Problem.
Compute how many lines in the data below hold the word "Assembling", then report that number with nothing else.

*** Opening Data extracts ***

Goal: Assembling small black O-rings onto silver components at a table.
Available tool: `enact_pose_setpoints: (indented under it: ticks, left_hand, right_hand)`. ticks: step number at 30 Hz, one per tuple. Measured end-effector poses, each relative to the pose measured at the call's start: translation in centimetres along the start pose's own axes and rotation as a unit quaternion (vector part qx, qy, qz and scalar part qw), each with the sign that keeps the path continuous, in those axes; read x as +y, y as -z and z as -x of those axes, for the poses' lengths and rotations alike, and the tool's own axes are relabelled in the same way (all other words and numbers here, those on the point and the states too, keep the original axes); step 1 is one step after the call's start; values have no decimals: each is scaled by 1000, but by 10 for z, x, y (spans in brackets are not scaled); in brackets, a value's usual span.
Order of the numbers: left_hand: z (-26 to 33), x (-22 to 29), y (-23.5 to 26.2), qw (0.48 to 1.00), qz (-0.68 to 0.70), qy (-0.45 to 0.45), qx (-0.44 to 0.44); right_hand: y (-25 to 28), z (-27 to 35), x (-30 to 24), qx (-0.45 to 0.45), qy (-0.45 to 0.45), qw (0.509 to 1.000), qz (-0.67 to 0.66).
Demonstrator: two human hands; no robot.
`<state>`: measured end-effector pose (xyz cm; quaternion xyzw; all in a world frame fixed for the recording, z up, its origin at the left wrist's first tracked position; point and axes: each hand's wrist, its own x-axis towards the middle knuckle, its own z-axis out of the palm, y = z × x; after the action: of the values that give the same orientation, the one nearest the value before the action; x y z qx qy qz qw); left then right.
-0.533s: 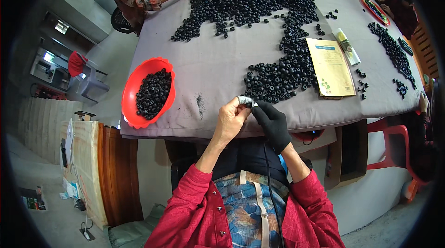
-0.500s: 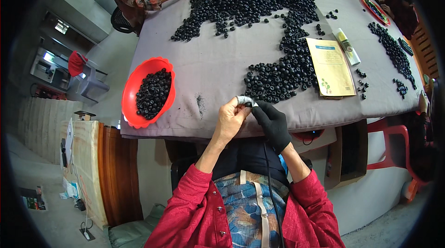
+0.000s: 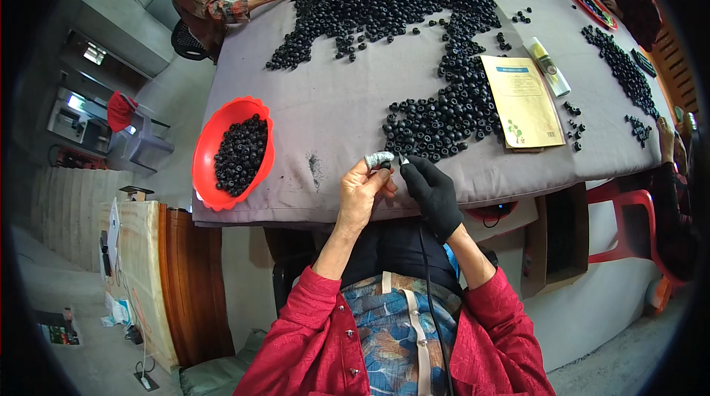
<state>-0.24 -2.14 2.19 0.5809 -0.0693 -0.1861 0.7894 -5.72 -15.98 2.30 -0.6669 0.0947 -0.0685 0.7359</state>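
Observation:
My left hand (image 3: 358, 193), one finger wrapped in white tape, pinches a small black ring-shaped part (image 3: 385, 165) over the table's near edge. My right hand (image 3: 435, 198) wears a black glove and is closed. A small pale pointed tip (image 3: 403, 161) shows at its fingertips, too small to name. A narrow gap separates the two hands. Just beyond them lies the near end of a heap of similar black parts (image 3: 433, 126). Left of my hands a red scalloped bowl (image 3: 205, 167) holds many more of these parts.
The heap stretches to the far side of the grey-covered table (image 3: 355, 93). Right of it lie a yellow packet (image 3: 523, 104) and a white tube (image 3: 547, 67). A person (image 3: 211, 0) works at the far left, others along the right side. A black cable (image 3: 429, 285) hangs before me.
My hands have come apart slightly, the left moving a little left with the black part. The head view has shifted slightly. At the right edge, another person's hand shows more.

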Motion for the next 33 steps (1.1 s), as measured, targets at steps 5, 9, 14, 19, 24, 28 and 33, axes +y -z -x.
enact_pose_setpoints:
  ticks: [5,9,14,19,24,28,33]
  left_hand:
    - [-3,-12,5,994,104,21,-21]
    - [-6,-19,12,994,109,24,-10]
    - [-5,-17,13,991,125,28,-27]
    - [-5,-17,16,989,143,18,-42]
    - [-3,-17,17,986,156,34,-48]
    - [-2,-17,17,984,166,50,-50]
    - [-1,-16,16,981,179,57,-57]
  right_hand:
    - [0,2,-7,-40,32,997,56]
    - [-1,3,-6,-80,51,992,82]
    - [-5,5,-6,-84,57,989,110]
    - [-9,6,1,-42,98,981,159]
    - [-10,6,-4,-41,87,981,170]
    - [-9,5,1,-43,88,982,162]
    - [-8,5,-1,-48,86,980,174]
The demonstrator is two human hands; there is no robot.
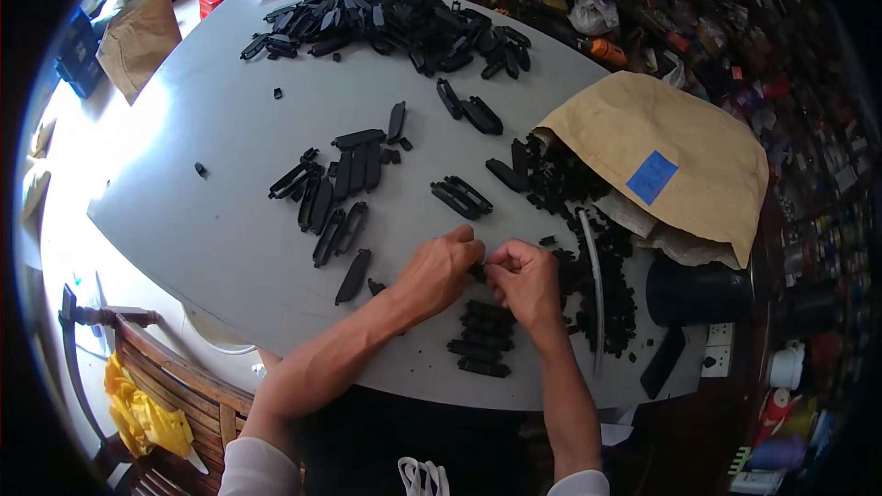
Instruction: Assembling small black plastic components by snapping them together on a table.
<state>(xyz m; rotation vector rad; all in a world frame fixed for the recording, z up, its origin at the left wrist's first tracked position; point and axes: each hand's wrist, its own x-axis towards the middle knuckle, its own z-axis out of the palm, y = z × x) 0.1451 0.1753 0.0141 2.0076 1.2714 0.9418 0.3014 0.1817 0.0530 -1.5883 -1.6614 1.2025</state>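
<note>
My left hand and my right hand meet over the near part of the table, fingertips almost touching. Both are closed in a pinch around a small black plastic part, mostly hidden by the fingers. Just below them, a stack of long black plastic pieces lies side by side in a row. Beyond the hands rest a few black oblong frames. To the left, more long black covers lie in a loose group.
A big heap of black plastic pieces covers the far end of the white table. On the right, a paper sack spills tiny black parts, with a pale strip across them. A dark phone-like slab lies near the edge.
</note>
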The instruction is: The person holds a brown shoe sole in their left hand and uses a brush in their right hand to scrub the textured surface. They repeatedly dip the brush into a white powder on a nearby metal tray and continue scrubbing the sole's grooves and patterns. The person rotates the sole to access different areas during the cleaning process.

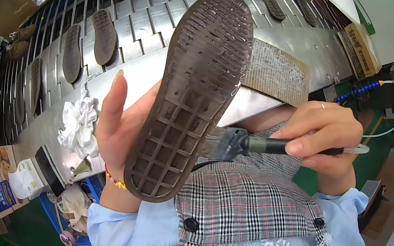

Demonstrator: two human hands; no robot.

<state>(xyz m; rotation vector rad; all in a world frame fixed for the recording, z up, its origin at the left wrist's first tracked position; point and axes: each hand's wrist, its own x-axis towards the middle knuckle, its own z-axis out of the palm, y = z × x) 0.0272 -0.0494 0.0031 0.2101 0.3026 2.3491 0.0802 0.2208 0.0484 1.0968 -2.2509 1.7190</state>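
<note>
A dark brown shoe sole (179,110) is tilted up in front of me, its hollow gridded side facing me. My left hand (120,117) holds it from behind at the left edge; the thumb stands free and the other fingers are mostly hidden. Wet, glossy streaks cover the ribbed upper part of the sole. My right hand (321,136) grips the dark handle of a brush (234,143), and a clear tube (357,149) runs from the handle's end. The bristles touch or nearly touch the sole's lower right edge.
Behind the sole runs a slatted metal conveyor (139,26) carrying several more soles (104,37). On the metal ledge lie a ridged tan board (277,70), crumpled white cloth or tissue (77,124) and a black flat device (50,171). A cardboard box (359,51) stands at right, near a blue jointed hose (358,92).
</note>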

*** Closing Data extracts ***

Answer to the problem.
2